### Assignment
Would you please return the lines of the entries below starting at the line that has "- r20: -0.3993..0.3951" and ending at the line that has "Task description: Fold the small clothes", both included, exactly as they are?
═════ Data provided ═════
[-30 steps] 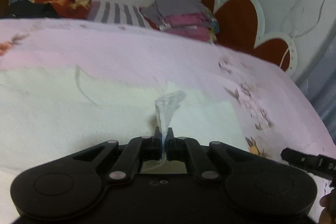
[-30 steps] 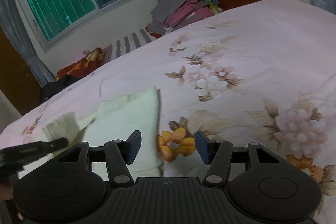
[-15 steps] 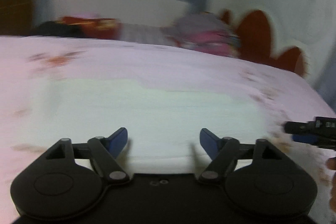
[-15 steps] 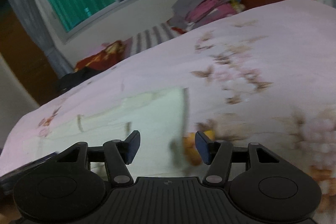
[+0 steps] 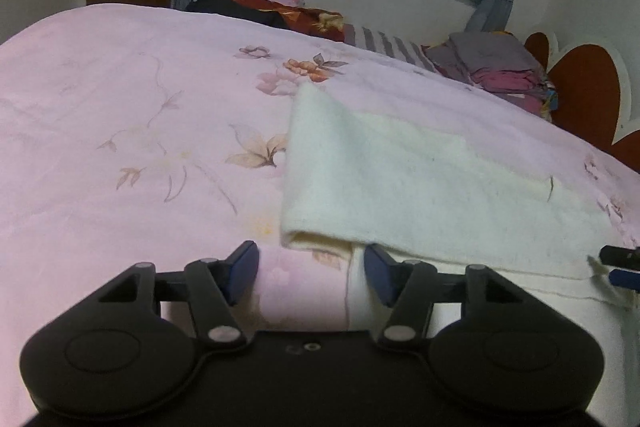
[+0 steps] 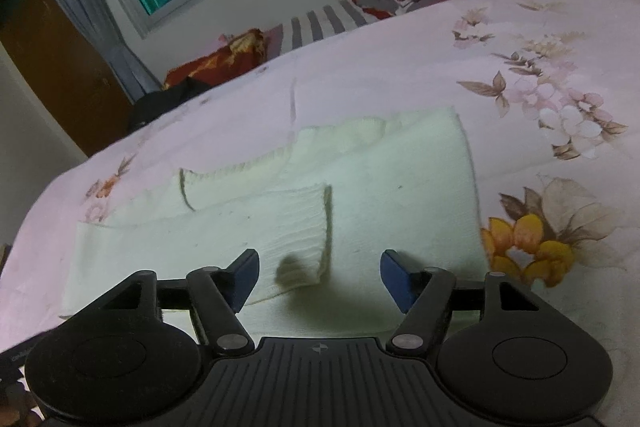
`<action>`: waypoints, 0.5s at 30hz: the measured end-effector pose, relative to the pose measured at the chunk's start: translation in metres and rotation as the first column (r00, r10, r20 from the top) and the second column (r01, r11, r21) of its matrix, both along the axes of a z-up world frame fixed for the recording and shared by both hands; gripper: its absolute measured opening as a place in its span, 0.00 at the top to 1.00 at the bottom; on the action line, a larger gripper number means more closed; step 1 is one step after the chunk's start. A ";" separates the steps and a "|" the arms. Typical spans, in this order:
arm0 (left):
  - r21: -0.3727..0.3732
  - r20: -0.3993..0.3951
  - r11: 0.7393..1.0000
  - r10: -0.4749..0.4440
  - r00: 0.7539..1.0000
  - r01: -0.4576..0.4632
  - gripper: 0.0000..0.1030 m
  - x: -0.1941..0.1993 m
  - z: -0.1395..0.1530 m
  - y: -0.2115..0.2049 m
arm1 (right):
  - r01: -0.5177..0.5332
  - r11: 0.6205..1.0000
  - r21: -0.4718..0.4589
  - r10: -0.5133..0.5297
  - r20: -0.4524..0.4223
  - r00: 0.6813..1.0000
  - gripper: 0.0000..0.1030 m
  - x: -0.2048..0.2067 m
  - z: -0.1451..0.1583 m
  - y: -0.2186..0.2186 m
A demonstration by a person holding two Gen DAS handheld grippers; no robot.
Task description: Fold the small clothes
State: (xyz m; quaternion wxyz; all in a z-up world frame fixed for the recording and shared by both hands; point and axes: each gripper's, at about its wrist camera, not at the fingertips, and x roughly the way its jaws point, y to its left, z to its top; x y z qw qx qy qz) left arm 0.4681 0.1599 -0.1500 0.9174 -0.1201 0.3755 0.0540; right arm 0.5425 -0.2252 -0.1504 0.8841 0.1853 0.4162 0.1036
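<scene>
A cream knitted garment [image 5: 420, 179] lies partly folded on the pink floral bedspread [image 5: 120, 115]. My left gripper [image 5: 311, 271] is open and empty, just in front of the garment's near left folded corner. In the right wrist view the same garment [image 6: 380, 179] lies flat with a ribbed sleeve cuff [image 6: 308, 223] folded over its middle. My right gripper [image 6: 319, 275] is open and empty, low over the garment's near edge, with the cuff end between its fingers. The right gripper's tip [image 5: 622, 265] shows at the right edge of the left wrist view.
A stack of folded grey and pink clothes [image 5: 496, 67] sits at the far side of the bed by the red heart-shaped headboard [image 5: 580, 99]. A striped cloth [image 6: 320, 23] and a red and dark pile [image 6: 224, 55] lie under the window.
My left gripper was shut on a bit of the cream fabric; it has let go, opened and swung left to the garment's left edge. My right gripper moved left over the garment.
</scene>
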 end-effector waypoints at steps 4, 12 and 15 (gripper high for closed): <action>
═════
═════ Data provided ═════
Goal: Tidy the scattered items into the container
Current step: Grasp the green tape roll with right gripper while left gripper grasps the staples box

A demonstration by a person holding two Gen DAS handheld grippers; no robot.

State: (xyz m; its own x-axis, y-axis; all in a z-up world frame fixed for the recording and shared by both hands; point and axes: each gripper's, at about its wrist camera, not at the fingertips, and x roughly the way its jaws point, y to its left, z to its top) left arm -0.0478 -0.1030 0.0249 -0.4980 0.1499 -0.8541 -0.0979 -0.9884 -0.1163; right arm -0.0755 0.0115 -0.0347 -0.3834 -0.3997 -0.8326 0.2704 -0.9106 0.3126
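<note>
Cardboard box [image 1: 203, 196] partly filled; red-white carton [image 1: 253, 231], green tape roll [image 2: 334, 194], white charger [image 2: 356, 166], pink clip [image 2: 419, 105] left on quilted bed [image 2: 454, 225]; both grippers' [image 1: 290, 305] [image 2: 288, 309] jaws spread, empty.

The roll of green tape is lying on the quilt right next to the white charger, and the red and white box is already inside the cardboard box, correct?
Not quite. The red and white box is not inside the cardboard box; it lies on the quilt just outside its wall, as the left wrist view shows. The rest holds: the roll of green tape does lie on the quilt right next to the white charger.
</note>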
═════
### Result of the task
  - r20: -0.3993..0.3951
  - r11: 0.7393..1.0000
  - r10: -0.4749..0.4440
  - r00: 0.7539..1.0000
  - r01: -0.4576..0.4632
  - gripper: 0.0000..0.1030 m
  - x: -0.1941..0.1993 m
  - z: -0.1395..0.1530 m
  - y: -0.2115..0.2049 m
arm1 (right):
  - r01: -0.5177..0.5332
  - r11: 0.6205..1.0000
  - r21: -0.4718..0.4589
  - r10: -0.5133..0.5297
  - r20: -0.4524..0.4223
  - r00: 0.6813..1.0000
  - gripper: 0.0000..0.1030 m
  - x: -0.2048..0.2067 m
  - z: -0.1451..0.1583 m
  - y: -0.2186..0.2186 m
A demonstration by a person holding two Gen DAS handheld grippers; no robot.
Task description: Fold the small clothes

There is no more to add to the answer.